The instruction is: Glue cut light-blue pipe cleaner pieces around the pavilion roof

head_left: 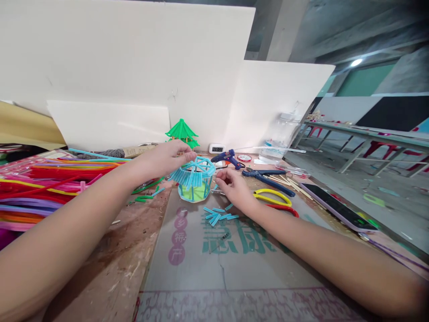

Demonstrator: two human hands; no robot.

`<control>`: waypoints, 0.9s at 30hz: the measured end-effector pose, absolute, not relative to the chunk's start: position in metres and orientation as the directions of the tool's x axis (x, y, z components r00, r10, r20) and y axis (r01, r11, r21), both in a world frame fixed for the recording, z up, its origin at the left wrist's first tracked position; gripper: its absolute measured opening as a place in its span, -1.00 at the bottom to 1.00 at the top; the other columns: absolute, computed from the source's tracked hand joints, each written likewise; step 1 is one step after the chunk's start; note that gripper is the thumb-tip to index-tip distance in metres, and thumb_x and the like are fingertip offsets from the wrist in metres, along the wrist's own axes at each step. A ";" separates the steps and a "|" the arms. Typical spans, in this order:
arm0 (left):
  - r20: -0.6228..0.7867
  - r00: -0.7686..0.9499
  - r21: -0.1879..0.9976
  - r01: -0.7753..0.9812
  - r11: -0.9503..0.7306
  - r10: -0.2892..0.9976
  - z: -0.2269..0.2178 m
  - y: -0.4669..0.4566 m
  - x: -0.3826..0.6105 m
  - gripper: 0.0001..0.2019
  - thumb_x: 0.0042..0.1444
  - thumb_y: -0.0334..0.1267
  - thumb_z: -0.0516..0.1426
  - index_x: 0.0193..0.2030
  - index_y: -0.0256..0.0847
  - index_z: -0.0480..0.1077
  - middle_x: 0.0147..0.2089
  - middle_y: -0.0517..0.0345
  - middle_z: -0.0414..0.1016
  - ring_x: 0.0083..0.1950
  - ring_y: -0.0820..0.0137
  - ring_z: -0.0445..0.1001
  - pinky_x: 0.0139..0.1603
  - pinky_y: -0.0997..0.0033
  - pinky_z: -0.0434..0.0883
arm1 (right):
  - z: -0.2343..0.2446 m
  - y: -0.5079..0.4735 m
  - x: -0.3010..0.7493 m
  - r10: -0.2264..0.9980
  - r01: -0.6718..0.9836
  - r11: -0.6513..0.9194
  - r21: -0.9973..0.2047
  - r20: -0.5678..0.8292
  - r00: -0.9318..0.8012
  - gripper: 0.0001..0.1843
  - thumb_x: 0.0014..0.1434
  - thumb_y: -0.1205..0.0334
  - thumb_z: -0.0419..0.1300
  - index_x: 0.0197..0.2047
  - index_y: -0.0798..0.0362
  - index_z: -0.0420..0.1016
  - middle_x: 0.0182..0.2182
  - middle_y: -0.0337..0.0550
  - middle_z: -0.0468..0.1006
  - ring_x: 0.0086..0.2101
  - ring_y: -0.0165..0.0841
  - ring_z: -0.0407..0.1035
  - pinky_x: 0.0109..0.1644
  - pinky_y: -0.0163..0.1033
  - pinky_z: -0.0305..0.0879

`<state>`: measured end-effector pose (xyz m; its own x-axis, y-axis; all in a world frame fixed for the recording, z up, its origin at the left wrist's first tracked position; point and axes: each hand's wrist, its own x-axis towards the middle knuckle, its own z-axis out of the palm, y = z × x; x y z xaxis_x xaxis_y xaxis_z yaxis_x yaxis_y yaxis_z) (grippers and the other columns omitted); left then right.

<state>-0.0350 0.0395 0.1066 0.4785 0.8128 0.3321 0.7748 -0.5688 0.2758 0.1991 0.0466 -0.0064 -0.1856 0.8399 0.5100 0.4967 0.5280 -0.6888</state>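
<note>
A small blue pavilion model [196, 179], built from pipe-cleaner pieces with a light green inside, stands at the back of the grey printed board [187, 290]. My left hand [174, 158] reaches over its left side, fingers bent and closed at the roof edge. Close to the model's right side is my right hand [233, 185], its fingers curled in a pinch. Whatever sits between those fingertips is too small to make out. Just in front lie several short blue pipe-cleaner pieces [216, 217], loose on the board.
Behind stands a green pagoda-shaped model [182, 132]. Bundles of coloured pipe cleaners [43, 192] fill the left. A glue gun [229, 157], a white digital timer [217, 148], blue-handled pliers [268, 179], yellow-and-red-handled scissors [273, 197], a phone [337, 205] and a clear plastic jug [279, 138] stand rightward.
</note>
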 end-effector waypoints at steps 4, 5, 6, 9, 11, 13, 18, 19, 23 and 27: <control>0.254 0.427 0.253 0.837 -0.485 0.868 0.110 0.048 -0.050 -0.39 0.18 0.27 -0.15 -0.12 -0.21 0.44 -0.16 0.02 0.55 -0.17 0.21 0.47 -0.10 0.28 0.38 | -0.006 0.049 0.199 0.836 0.574 0.546 -0.610 0.436 -0.332 -0.83 0.20 0.21 0.10 -0.22 0.06 0.48 -0.49 -0.27 0.41 -0.45 -0.39 0.28 -0.34 -0.28 0.15; 0.220 0.439 0.256 0.836 -0.486 0.871 0.110 0.051 -0.054 -0.36 0.18 0.29 -0.18 -0.09 -0.21 0.43 -0.12 0.00 0.55 -0.13 0.19 0.47 -0.07 0.26 0.38 | -0.005 0.048 0.199 0.827 0.588 0.562 -0.583 0.428 -0.365 -0.84 0.21 0.22 0.09 -0.27 0.06 0.49 -0.49 -0.26 0.43 -0.44 -0.38 0.29 -0.34 -0.27 0.15; 0.187 0.452 0.268 0.831 -0.488 0.872 0.110 0.053 -0.057 -0.33 0.18 0.30 -0.21 -0.05 -0.20 0.43 -0.06 -0.01 0.54 -0.07 0.17 0.46 -0.03 0.25 0.38 | -0.004 0.048 0.199 0.818 0.592 0.575 -0.565 0.422 -0.392 -0.82 0.22 0.22 0.08 -0.32 0.05 0.49 -0.48 -0.25 0.44 -0.43 -0.37 0.30 -0.32 -0.27 0.15; 0.151 0.487 0.299 0.807 -0.509 0.860 0.108 0.057 -0.061 -0.28 0.19 0.32 -0.25 0.03 -0.19 0.42 0.10 -0.01 0.49 0.10 0.17 0.41 0.09 0.26 0.35 | -0.004 0.048 0.200 0.806 0.585 0.592 -0.554 0.407 -0.430 -0.76 0.25 0.21 0.05 -0.38 0.04 0.49 -0.47 -0.24 0.48 -0.40 -0.36 0.33 -0.30 -0.28 0.18; 0.169 0.497 0.299 0.797 -0.525 0.851 0.106 0.057 -0.059 -0.29 0.20 0.31 -0.25 0.05 -0.17 0.43 0.16 0.01 0.46 0.15 0.18 0.38 0.15 0.27 0.32 | -0.004 0.050 0.200 0.801 0.589 0.598 -0.543 0.404 -0.442 -0.73 0.26 0.21 0.04 -0.40 0.04 0.49 -0.48 -0.24 0.48 -0.40 -0.36 0.33 -0.30 -0.28 0.18; 0.204 0.497 0.319 0.781 -0.537 0.843 0.102 0.057 -0.054 -0.29 0.21 0.30 -0.24 0.07 -0.18 0.42 0.17 0.04 0.45 0.15 0.20 0.39 0.17 0.28 0.32 | -0.006 0.054 0.201 0.799 0.599 0.601 -0.529 0.406 -0.443 -0.72 0.26 0.19 0.05 -0.41 0.05 0.50 -0.47 -0.23 0.49 -0.40 -0.36 0.33 -0.30 -0.28 0.18; 0.247 0.474 0.510 0.678 -0.529 0.845 0.084 0.065 -0.047 -0.30 0.22 0.30 -0.22 0.13 -0.20 0.38 0.16 0.05 0.46 0.14 0.23 0.39 0.13 0.33 0.36 | -0.010 0.067 0.213 0.801 0.630 0.598 -0.495 0.405 -0.441 -0.80 0.21 0.24 0.11 -0.28 0.06 0.57 -0.42 -0.18 0.55 -0.40 -0.36 0.34 -0.30 -0.27 0.20; 0.243 0.473 0.556 0.647 -0.521 0.847 0.080 0.069 -0.048 -0.31 0.22 0.29 -0.20 0.15 -0.19 0.36 0.17 0.04 0.45 0.14 0.24 0.40 0.13 0.33 0.37 | -0.011 0.070 0.217 0.799 0.635 0.600 -0.487 0.404 -0.445 -0.81 0.20 0.26 0.13 -0.26 0.06 0.58 -0.39 -0.17 0.57 -0.39 -0.36 0.35 -0.29 -0.27 0.20; 0.266 0.473 0.655 0.551 -0.517 0.840 0.075 0.079 -0.054 -0.31 0.23 0.29 -0.21 0.16 -0.18 0.35 0.20 0.02 0.44 0.12 0.25 0.42 0.06 0.34 0.41 | -0.013 0.080 0.232 0.796 0.649 0.602 -0.465 0.412 -0.443 -0.84 0.15 0.30 0.18 -0.29 0.04 0.62 -0.34 -0.13 0.61 -0.35 -0.33 0.39 -0.25 -0.24 0.24; 0.322 0.450 0.521 0.650 -0.552 0.833 0.089 0.076 -0.058 -0.36 0.19 0.27 -0.11 0.02 -0.22 0.46 0.06 0.02 0.53 0.07 0.20 0.45 0.08 0.28 0.39 | -0.010 0.074 0.228 0.791 0.651 0.592 -0.475 0.498 -0.356 -0.77 0.19 0.34 0.09 -0.23 0.09 0.59 -0.23 -0.05 0.62 -0.22 -0.28 0.42 -0.13 -0.18 0.27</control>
<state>-0.0577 0.0759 0.0885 0.4497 0.8333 0.3215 0.6505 -0.5522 0.5215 0.2276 0.0738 -0.0096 -0.3555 0.7910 0.4979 0.6510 0.5918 -0.4754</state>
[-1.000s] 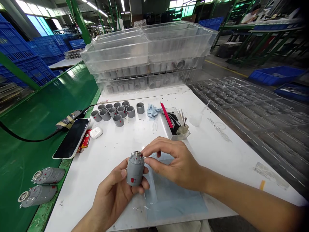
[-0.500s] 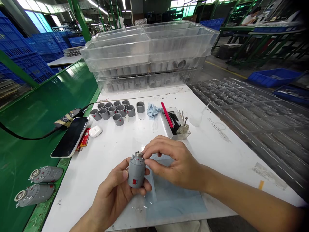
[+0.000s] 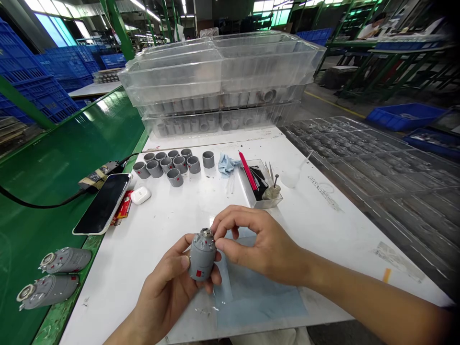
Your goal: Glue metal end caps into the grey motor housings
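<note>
Working at a white bench (image 3: pixel 334 254); places given from the blue sheet (image 3: pixel 266 306). Stacked clear plastic trays (image 3: pixel 179 76) far beyond it. Right hand (image 3: pixel 264 244) over it, thumb and fingertips at the capsule's nose; cannot tell whether anything is pinched. Left hand (image 3: pixel 170 280), at its left edge, grips the gray capsule model (image 3: pixel 202 256) nose-up, slightly tilted, above that same edge. Two similar capsules (image 3: pixel 53 290) lie well left of it. Eleven short gray cylinders (image 3: pixel 175 178) stand beyond it, leftward. Judged progress: held body looks assembled, nose detail seemingly unfinished; cylinders apparently unjoined.
</note>
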The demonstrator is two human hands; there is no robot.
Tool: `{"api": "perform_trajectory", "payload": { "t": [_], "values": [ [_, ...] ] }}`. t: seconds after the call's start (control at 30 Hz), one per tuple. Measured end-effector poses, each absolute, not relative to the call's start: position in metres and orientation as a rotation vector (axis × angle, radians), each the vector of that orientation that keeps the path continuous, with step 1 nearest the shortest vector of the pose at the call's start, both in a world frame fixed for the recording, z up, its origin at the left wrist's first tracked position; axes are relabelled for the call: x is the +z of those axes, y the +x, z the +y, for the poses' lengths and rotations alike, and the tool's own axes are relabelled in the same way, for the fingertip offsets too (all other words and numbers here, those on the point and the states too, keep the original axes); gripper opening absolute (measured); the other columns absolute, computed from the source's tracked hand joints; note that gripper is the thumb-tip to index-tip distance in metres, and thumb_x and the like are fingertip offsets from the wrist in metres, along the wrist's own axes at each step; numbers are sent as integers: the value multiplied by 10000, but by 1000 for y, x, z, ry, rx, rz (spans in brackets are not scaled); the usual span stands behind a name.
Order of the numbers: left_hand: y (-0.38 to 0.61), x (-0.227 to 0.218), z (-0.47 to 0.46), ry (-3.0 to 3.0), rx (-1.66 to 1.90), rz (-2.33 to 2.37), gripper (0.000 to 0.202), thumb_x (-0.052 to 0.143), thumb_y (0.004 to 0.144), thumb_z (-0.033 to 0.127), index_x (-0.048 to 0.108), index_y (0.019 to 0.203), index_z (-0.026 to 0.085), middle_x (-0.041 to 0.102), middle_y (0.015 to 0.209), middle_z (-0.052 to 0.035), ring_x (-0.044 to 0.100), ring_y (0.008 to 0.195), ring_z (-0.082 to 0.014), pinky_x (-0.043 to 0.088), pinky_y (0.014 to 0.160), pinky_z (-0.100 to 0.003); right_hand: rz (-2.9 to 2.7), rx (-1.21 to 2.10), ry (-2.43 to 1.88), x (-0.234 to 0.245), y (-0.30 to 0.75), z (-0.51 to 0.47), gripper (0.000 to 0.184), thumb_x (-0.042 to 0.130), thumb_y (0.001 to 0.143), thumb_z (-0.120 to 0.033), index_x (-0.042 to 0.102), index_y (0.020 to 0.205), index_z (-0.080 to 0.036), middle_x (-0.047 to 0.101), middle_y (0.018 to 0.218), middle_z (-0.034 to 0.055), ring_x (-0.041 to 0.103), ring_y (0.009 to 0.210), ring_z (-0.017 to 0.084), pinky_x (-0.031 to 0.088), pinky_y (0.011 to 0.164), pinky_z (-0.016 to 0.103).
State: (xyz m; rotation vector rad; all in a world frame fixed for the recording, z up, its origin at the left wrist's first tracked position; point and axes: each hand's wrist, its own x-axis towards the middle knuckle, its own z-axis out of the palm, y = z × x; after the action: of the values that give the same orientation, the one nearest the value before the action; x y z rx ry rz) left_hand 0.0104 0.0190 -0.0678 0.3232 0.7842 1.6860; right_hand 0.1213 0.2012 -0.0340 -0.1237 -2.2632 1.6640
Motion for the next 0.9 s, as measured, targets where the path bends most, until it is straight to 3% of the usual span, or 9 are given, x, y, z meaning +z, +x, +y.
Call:
{"api": "perform_trajectory", "payload": {
  "t": [0.23,0.67,0.9],
  "values": [
    [11,-69,17,305,1694,784,317,531,893,205,704,1141,109,722,1011,-146,675,844,-255,504,714,-313,-2181,2029,-247,-26,120,203,22,691,868,-202,698,848,-205,702,1003,1,657,888,152,454,788,319],
    [14,-66,19,304,1694,838,317,480,883,192,692,1110,128,674,930,-115,618,841,-243,443,678,-307,-2150,2054,-263,-30,119,200,60,704,860,-233,708,809,-203,687,1020,7,649,896,155,477,797,322],
    [19,-73,16,304,1736,828,410,439,892,240,656,1234,176,613,1108,-82,519,872,-201,390,791,-336,-2225,1829,-203,-37,120,191,78,712,827,-146,731,829,-222,699,1009,-14,633,896,128,492,761,272]
  ]
}}
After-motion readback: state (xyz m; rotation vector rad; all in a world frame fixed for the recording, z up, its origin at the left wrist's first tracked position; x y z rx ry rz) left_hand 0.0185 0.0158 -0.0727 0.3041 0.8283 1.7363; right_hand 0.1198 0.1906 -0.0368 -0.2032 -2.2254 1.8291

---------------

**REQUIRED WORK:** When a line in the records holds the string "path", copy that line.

**PROBLEM SOLUTION:**
Tool: `{"api": "perform_trajectory", "payload": { "t": [_], "values": [ [_, ...] ] }}`. t: seconds after the call's start (control at 30 Hz), one per tuple. Measured end-effector poses, each absolute, not relative to the call's start: position in metres and orientation as a rotation vector (axis × angle, radians), each the vector of that orientation that keeps the path continuous, with step 1 nearest the shortest vector of the pose at the call's start, both in a world frame fixed for the recording, z up, its origin at the left wrist's first tracked position; axes are relabelled for the call: x is the +z of those axes, y the +x, z the +y, for the poses' lengths and rotations alike, and the tool's own axes are relabelled in the same way, for the fingertip offsets too (all other words and numbers here, those on the point and the states too, keep the original axes); gripper opening absolute (measured); the other columns absolute, computed from the source's tracked hand joints; note that gripper is the thumb-tip to index-tip distance in metres, and thumb_x and the like are fingertip offsets from the wrist in metres, along the wrist's own axes at each step; numbers are sent as integers: the value multiplied by 10000, but by 1000 for y, x, z, ry, rx, rz (spans in brackets are not scaled); the usual span stands behind a name.
Motion for the next 0.9 s, as measured, targets where the path bends most, until it is straight to 3% of the usual span, or 9 are given, x, y, z meaning +z, +x, +y.

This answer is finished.